We sat into the night, talking about home for the first time in months. Not only mentioning it like it was a destination, but discussing all the things we couldn’t wait to get back to. The conversation led back to Earth and the things we missed from there too. For Slate, it was action movies. Mary missed going to her hometown’s fall carnival when she was a kid, and I missed so many things that I couldn’t keep track.
Suma watched silently, laughing and smiling as we reminisced.
By the time we couldn’t see the ship’s lights in the distance out the far window, we decided to get some sleep. Tomorrow would be another day. Tomorrow might determine our futures.
____________
Dim light shone through the window of our room, and I rolled onto my back, covering my eyes with my arm.
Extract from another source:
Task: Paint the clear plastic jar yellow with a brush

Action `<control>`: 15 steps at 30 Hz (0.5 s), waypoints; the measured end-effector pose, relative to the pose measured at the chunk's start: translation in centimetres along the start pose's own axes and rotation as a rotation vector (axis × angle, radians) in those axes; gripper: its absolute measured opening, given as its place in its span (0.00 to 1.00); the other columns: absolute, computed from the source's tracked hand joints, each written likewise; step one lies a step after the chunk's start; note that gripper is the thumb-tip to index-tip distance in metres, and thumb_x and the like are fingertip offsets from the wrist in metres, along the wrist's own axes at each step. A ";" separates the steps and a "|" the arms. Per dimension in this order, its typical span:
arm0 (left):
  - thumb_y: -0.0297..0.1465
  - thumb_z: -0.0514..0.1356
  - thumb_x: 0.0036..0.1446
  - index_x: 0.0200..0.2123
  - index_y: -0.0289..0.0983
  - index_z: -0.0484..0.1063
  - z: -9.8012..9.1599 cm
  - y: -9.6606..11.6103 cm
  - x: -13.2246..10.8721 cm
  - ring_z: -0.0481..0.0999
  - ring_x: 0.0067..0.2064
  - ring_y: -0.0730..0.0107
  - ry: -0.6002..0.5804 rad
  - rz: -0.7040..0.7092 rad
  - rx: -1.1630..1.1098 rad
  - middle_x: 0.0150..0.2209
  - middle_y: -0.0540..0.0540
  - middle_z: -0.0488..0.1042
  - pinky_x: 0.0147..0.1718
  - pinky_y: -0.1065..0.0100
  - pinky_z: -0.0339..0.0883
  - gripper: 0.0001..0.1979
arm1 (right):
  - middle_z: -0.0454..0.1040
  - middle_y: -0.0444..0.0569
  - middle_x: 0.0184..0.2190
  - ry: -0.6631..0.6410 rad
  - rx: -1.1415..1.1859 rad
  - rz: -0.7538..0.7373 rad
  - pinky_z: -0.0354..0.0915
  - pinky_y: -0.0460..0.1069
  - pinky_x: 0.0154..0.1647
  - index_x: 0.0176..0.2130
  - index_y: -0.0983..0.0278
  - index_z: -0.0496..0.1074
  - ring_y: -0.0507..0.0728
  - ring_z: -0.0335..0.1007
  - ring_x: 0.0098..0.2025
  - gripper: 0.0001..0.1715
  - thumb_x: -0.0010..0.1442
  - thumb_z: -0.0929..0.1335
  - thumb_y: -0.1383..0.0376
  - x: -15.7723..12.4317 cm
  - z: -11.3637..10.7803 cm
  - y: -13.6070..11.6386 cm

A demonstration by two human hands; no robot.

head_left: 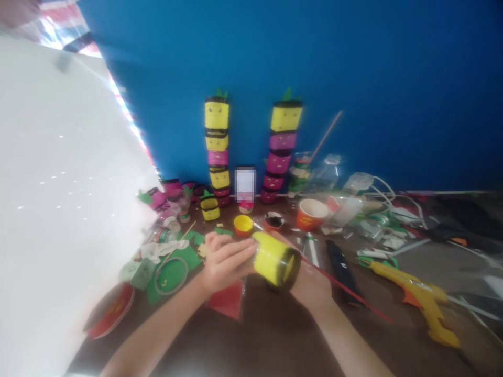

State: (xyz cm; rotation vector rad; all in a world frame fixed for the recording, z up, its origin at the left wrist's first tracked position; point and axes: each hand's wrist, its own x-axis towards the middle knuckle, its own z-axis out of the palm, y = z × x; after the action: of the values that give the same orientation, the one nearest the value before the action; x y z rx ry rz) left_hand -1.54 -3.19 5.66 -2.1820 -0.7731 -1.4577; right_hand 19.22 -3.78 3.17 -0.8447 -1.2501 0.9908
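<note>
A yellow cylindrical cup with black bands lies tilted on its side between my hands, its open end toward the lower right. My left hand presses its fingers together against the cup's left end. From behind and to the right, my right hand holds the cup; most of its fingers are hidden by it. A thin red stick slants beside my right wrist; whether that hand touches it I cannot tell. Under my left hand lies a red sheet. The picture is blurred by motion.
Two tall stacks of yellow and purple cups, a left stack and a right stack, stand against the blue wall. A yellow glue gun lies right, near a dark tool. A tape ring rests on green sheets at left.
</note>
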 end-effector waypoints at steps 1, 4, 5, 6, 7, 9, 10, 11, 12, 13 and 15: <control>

Mary made a noise beside me, and I draped myself over her, feeling the warmth radiate off her body in waves.
“Morning,” she said sleepily.
“Morning.” I sat up in bed, swinging my feet to the ground. “I’m going to check on Slate.”
“Okay. I’ll be out soon,” Mary said.
I hopped into my jumpsuit and plodded out into the shared common space. I’d had nightmares that Slate had left us to expose himself to the ship hovering over our city. I was grateful to see the big man still with us.
“Slate. How was your watch?” I asked him. Suma had taken first watch, I took the second, and Slate rounded us out with the last.
“Uneventful.” He was still staring out the window, and I could tell something was weighing on him.
“You almost did it, didn’t you?” I asked, not having to say what it was.
He nodded. “But you were right. I have someone to get back to now. Otherwise, I wouldn’t have thought twice about it.”
“Did you ever think how your dying would affect us, Slate?” I asked him, and he finally turned to me.